Who would have thought it?
A poetic style, so fun...
It gets old so fast!

----------


## Paul

Going downhill fast
This thread cannot continue
Or all will be lost.

According to babelfish:
速く下り坂に行くことこの糸は続くことができないまたはすべては失われる

----------


## ratcat

Banned for not starting a poem thread

----------


## JapanDave

That Japanese sentence does not even make sense for starters. :EEK!: 

I translated it very loosly for you.

どんどん悪い方に、
このスレッドは続けられない、
若しくは、全て失う。

Your banned for not translating Japanese correctly! :Wink:

----------


## Domski

You're banned for not writing English correctly!!!  :Smilie:

----------


## Paul

You can't ban Babelfish!

Which, when translated to Japanese through Babelfish, is:

Babelfishを禁止できない!

Run!  It's Gojira!!!!!

(ok, self-banning for that one.)

----------


## teylyn

Since Paul is self-banning, I'm banning Domski for being too hard on non-native speakers for an error that even native speakers make all the time!

----------


## Domski

> I'm banning Domski for being too hard on non-native speakers



I assumed, not unfairly, that someone called Dave might be a native english speaker. 

Teylyn...you're banned!

----------


## ratcat

Banned cos I can

----------


## JapanDave

> I assumed, not unfairly, that someone called Dave might be a native english speaker. 
> 
> Teylyn...you're banned!



Can't choose the name your parents give you! :Smilie:  :Smilie:  :Smilie:  Long story, but I don't consider English as my first languge. I suppose it has to do where I was brought up.

Ratcat, your banned b/c you can! :Wink:

----------


## darkyam

Banned for overusing emoticons.

----------


## ratcat

Banned for putting the thread to a halt

----------


## darkyam

Banned for reviving it.

----------


## tony h

Banned for banning on a Sunday

----------


## JBeaucaire

Banned for using non-global references for banning criteria..._(it's still Saturday here)_

----------


## dominicb

Banned for living in a country where it's Saturday when it's really a Sunday.

DominicB

----------


## ChemistB

Banned for assuming that it was still Saturday throughout the entire country.

----------


## JBeaucaire

Banned for non-Bakersfield-friendly policies._  (we're very local in our thinking)_

----------


## darkyam

Banned for being too local in your thinking.

----------


## ratcat

Banned for not suggesting to think out of the cell err I mean Square

----------


## ChemistB

It's "box"   Banned for thinking two dimensionally.

----------


## darkyam

Banned for not getting the Excel pun of "thinking outside the cell."

----------


## JBeaucaire

Banned for not carrying your Pun Police ID.

----------


## ratcat

Banned for Policing our fun

----------


## Sweetypie

I ban you for using using an illegal word--"reban"

----------


## Cheeky Charlie

Pah.  Banned for considering lexicon a legal matter.

----------


## JBeaucaire

Banned for making legal judgments without passing the bar.
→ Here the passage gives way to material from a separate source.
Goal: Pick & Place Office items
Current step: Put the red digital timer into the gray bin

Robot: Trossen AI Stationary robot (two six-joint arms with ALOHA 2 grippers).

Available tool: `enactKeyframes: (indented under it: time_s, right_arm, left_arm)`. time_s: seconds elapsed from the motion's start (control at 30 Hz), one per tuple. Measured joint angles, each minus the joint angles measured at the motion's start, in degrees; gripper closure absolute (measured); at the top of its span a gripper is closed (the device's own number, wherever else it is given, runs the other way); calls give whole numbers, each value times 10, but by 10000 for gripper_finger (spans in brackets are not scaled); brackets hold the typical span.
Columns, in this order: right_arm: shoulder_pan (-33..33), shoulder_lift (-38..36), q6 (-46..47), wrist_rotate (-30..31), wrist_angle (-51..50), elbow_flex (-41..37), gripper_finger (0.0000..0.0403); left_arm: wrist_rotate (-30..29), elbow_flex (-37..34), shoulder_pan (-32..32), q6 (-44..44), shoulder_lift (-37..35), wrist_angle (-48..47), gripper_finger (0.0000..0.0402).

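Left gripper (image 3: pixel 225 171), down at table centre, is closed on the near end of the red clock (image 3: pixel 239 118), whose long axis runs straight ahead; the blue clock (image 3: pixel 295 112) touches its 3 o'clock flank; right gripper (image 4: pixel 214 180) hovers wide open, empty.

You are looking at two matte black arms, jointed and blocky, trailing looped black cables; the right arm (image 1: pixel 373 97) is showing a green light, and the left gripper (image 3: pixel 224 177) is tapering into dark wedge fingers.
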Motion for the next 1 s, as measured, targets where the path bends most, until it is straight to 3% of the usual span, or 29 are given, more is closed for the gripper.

Also banned for use of onomatopoeia.

----------


## ratcat

Banned for not making a legal drink to pass around from the bar

----------


## ChemistB

Banned for using the word "bar" when now it's a ribbon.

----------


## squiggler47

I ban myself for having the weird thought of replacing VBA and formulas with a java2k compiler! 

( brief synopsis of java2k :-

Java2K is not a deterministic programming language, but a probabilistic one. Even for built-in functions, there is only a certain probability the function will do whatever you intend it to do. All Functions have two different implementations. At runtime, based on a pseudo-RNG, the actual implementation is choosen. This is in line with common physicalist assumptions about the nature of the universe - there is never absolute security, there is always only probability.
Java2K uses a 11-based number system, which is a very good approximation of the 10-based decimal system for many purposes, including counting up to and including 9.
Java2K has a garbage collection: memory is freed when the program exits, or, at random intervals, whichever comes first.
)

----------


## Palmetto

Everyone Banned for lack of wearing *RAY-BANS* while banning others >> I've got mine  :Cool:

----------


## ratcat

Banned for trying to be the coolest of the cool

----------


## chrispulliam

Your banned for knowing more about excel than I do.

----------


## Palmetto

Hmmm . . . this thread is getting little "spooky".   :EEK!: 

I'm pretty sure I saw a BAN-shee wisp across my screen;  probably some forlon soul banned from an Excel Forum in a parallel universe and now bewailing the banality of it's beleaguered existence. Anyone else seen this phantasm?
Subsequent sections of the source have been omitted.